Please set down, with no changes, every line of the material below from the one containing "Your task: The" through the end. Skip the pictures.

AVAILABLE DATA:
* * *
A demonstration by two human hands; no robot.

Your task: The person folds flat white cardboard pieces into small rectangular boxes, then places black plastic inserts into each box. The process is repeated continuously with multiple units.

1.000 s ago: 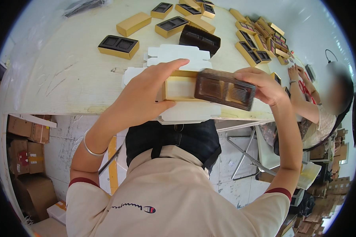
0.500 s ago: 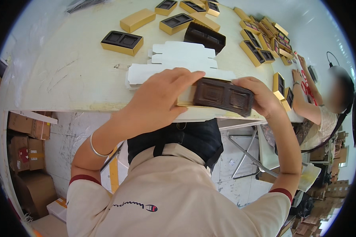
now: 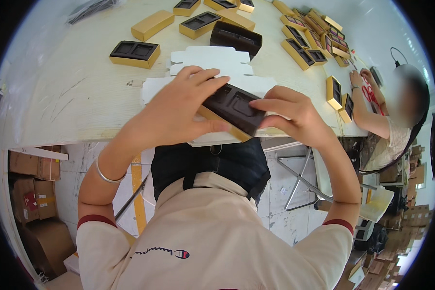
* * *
EXERCISE SOLUTION:
Your task: The person folds flat white cardboard pieces into small rectangular boxes, then places black plastic inserts into each box. The process is repeated continuously with multiple units.

1.000 s ago: 
0.500 s ago: 
now: 

Nothing more is needed for this answer.